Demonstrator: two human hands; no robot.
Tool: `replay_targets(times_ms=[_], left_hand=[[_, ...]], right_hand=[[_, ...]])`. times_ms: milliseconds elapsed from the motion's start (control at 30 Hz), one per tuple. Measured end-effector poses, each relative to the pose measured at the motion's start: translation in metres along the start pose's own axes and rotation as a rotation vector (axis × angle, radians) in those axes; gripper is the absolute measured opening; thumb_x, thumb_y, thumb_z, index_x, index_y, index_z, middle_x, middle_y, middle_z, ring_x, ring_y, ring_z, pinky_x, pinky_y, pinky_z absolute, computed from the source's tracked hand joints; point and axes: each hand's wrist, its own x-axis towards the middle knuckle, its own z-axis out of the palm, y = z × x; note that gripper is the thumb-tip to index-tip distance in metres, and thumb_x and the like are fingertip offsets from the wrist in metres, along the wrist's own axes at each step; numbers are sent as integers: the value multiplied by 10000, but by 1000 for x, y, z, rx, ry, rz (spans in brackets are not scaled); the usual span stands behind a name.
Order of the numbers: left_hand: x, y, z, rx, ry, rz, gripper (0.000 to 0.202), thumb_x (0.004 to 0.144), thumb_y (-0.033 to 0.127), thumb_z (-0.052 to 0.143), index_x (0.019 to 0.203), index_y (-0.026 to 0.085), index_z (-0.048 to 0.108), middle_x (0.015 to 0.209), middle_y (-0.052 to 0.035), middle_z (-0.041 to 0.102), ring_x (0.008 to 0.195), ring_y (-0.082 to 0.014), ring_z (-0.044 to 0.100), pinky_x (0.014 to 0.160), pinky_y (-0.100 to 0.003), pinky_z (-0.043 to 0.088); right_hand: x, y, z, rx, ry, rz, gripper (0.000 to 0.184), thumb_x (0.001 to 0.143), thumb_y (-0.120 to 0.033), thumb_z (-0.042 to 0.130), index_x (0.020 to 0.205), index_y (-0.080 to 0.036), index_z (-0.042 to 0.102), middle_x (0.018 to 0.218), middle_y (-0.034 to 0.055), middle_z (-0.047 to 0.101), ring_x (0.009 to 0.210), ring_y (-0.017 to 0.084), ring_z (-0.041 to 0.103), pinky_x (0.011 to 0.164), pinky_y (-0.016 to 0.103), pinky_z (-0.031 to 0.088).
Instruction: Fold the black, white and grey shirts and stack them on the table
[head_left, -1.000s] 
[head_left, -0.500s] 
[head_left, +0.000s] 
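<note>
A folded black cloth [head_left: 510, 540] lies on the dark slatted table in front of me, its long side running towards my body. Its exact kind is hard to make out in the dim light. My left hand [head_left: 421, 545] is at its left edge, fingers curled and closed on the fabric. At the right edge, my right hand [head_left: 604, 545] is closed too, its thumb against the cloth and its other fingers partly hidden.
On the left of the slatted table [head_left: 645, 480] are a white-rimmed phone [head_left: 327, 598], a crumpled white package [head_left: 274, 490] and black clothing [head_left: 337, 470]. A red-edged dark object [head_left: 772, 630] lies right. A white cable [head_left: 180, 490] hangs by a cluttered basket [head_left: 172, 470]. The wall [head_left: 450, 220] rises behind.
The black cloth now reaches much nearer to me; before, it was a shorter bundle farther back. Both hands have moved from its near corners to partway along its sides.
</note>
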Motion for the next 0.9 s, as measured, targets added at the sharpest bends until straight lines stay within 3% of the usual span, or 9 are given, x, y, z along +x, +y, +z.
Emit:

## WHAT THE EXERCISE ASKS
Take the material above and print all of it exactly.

## RESPONSE TO THIS EXERCISE
Demonstrator: two human hands; no robot.
Tool: `replay_targets(times_ms=[_], left_hand=[[_, ...]], right_hand=[[_, ...]])`. times_ms: milliseconds elapsed from the motion's start (control at 30 Hz), one per tuple. Measured end-effector poses, each relative to the pose measured at the motion's start: translation in metres along the start pose's own axes and rotation as a rotation vector (axis × angle, radians) in those axes; gripper is the absolute measured opening; thumb_x, thumb_y, thumb_z, index_x, index_y, index_z, middle_x, middle_y, middle_z, ring_x, ring_y, ring_z, pinky_x, pinky_y, pinky_z absolute, computed from the source's tracked hand joints; point and axes: each hand's wrist, its own x-axis towards the middle knuckle, its own z-axis out of the palm, y = z × x; note that gripper is the thumb-tip to index-tip distance in metres, and thumb_x and the like are fingertip offsets from the wrist in metres, along the wrist's own axes at each step; numbers are sent as integers: the value multiplied by 10000, but by 1000 for x, y, z, rx, ry, rz (spans in brackets are not scaled); the usual span stands behind a name.
Order of the numbers: left_hand: x, y, z, rx, ry, rz, gripper (0.000 to 0.202), thumb_x (0.004 to 0.144), thumb_y (-0.033 to 0.127), thumb_z (-0.052 to 0.143), index_x (0.019 to 0.203), index_y (-0.026 to 0.085), index_z (-0.048 to 0.108), middle_x (0.015 to 0.209), middle_y (-0.052 to 0.035), middle_z (-0.041 to 0.102), ring_x (0.008 to 0.195), ring_y (-0.082 to 0.014), ring_z (-0.044 to 0.100), pinky_x (0.014 to 0.160), pinky_y (-0.100 to 0.003), pinky_z (-0.043 to 0.088); right_hand: x, y, z, rx, ry, rz, gripper (0.000 to 0.184), thumb_x (0.001 to 0.143), thumb_y (-0.120 to 0.033), thumb_z (-0.042 to 0.130), index_x (0.020 to 0.205), index_y (-0.080 to 0.036), index_z (-0.042 to 0.102), middle_x (0.018 to 0.218), middle_y (-0.034 to 0.055), middle_z (-0.047 to 0.101), ring_x (0.009 to 0.210), ring_y (-0.017 to 0.084), ring_z (-0.041 to 0.103), pinky_x (0.011 to 0.164), pinky_y (-0.016 to 0.103), pinky_z (-0.031 to 0.088).
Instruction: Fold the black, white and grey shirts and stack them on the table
[head_left, -1.000s] 
[head_left, -0.500s] 
[head_left, +0.000s] 
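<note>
A folded black cloth [head_left: 510, 540] lies on the dark slatted table in front of me, its long side running towards my body. Its exact kind is hard to make out in the dim light. My left hand [head_left: 421, 545] is at its left edge, fingers curled and closed on the fabric. At the right edge, my right hand [head_left: 604, 545] is closed too, its thumb against the cloth and its other fingers partly hidden.
On the left of the slatted table [head_left: 645, 480] are a white-rimmed phone [head_left: 327, 598], a crumpled white package [head_left: 274, 490] and black clothing [head_left: 337, 470]. A red-edged dark object [head_left: 772, 630] lies right. A white cable [head_left: 180, 490] hangs by a cluttered basket [head_left: 172, 470]. The wall [head_left: 450, 220] rises behind.
The black cloth now reaches much nearer to me; before, it was a shorter bundle farther back. Both hands have moved from its near corners to partway along its sides.
</note>
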Motion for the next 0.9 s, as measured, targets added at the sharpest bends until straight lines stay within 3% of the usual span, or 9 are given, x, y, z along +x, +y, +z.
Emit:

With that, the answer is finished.